The Moral Crusade against Greece must be Opposed
From the Guardian
Dated Sunday June 28, 2015
The Moral Crusade against Greece must be Opposed
By Zoe Williams
This is our political alternative to neoliberalism and to the neoliberal process of European integration: democracy, more democracy and even deeper democracy, said Alexis Tsipras on 18 January 2014 in a debate organised by the Dutch Socialist party in Amersfoort. Now the moment of deepest democracy looms, as the Greek people go to the polls on Sunday to vote for or against the next round of austerity.
Unfortunately, Sundays choice will be between endless austerity and immediate chaos. As comfortable as it is to argue from the sidelines that maybe Grexit in the medium term wont hurt as much as 30 years drag on GDP from swingeing repayments, no sane person wants either. The vision that Syriza swept to power on was that if you spoke truth to the troika plainly and in broad daylight, they would have to acknowledge that austerity was suffocating Greece.
They have acknowledged no such thing. Whatever else one could say about the handling of the crisis, and whatever becomes of the euro, Sunday will be the moment that unstoppable democracy meets immovable supra-democracy. The Eurogroup has already won: the Greek people can vote any way they like but what they want, they cannot have.

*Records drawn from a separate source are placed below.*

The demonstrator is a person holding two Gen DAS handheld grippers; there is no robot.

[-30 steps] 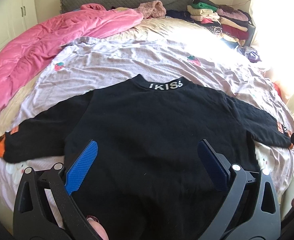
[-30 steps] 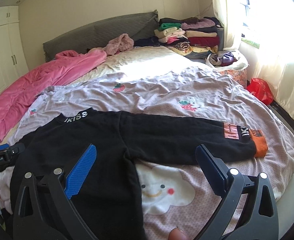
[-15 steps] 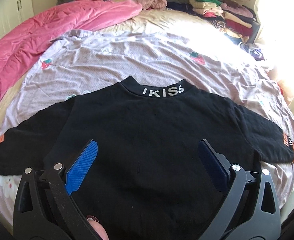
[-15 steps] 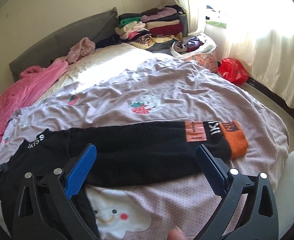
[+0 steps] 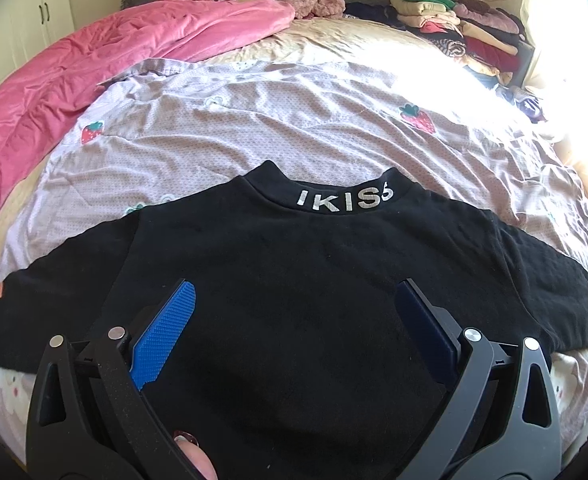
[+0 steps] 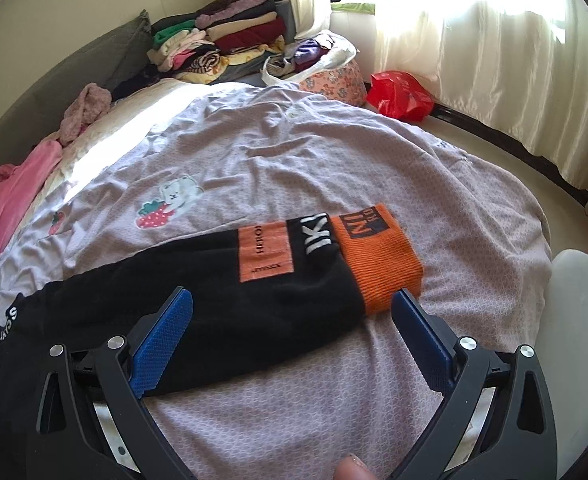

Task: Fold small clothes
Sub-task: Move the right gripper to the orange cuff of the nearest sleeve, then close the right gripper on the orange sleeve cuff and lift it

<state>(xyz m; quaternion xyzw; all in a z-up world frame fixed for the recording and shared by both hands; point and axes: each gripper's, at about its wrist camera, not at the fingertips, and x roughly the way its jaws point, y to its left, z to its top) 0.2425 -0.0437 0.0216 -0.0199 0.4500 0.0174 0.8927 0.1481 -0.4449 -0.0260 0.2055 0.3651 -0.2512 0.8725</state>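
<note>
- Black sweatshirt (image 5: 314, 280) is laid flat on the bed (image 5: 253, 120), collar away from the person, sleeves spread L and R.
- Right sleeve (image 6: 233, 280) is seen w/ its long axis running L–R across the right tool (image 6: 291, 320); orange cuff (image 6: 378, 256) sits just ahead of the R finger, so the right tool is judged nearer for a sleeve fold.
- Right tool: spread wide, nothing gripped; contact w/ fabric can't be told.
- Left tool (image 5: 294, 316): spread wide over the body panel, nothing gripped.

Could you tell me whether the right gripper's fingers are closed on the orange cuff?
No, the right gripper is open, its fingers spread wide over the sleeve, with the orange cuff lying flat on the bed.
</note>
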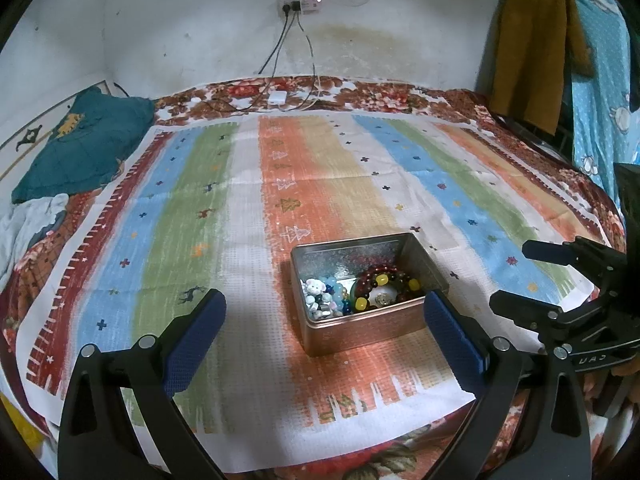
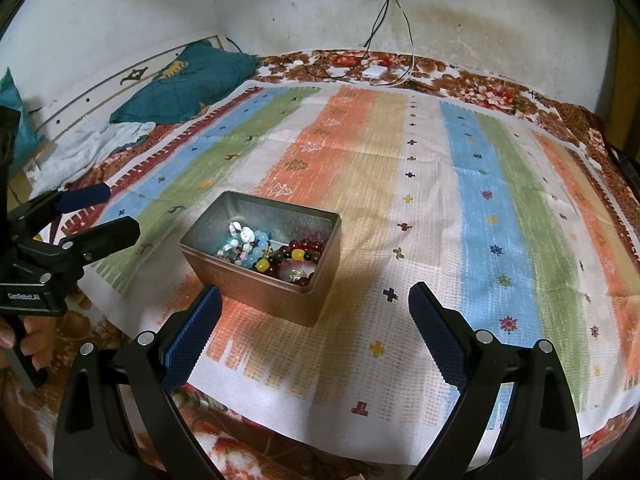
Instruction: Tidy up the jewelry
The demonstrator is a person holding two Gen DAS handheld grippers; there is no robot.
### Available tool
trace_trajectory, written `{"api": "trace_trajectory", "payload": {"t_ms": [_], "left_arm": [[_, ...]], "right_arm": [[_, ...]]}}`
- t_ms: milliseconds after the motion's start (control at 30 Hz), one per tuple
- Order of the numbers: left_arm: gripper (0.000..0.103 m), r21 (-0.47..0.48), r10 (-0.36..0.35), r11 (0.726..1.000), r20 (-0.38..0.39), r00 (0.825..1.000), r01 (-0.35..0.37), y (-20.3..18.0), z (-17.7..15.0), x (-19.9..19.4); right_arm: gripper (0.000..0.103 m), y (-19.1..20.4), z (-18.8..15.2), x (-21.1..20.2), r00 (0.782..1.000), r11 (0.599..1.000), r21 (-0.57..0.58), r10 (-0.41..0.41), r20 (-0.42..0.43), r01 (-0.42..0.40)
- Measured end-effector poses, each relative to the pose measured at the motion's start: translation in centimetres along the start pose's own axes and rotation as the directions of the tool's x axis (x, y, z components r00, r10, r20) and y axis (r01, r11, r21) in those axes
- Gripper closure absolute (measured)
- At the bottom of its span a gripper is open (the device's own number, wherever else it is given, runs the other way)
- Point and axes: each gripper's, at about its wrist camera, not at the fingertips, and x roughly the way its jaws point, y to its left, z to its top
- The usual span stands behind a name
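Observation:
A metal tin (image 1: 360,338) (image 2: 276,300) stands open on the striped cloth (image 1: 240,208) (image 2: 400,160). Inside lie a dark red bead bracelet with yellow beads (image 1: 384,280) (image 2: 298,256) and a pale blue and white bead bracelet (image 1: 322,296) (image 2: 248,242). My left gripper (image 1: 326,300) is open and empty, its fingers on either side of the tin's near edge. My right gripper (image 2: 316,296) is open and empty, just right of the tin's near corner. The right gripper also shows at the right of the left wrist view (image 1: 520,280); the left one shows at the left of the right wrist view (image 2: 104,212).
The cloth lies on a floral bedspread (image 1: 380,94) (image 2: 492,92). A teal pillow (image 1: 80,140) (image 2: 188,80) and a white garment (image 2: 100,140) lie at the far left. A white charger with cables (image 1: 279,97) (image 2: 375,72) sits by the wall. Clothes hang at the far right (image 1: 540,48).

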Motion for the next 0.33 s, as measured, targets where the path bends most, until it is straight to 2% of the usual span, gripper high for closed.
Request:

On Saturday the Eurogroup broke with its tradition of unanimity, issuing a petulant statement supported by all members except the Greek member. Yanis Varoufakis, the Greek finance minister, sought legal advice on whether the group was allowed to exclude him, and received the extraordinary reply: The Eurogroup is an informal group. Thus it is not bound by treaties or written regulations. While unanimity is conventionally adhered to, the Eurogroup president is not bound to explicit rules. Or, to put it another way: We never had any accountability in the first place, sucker.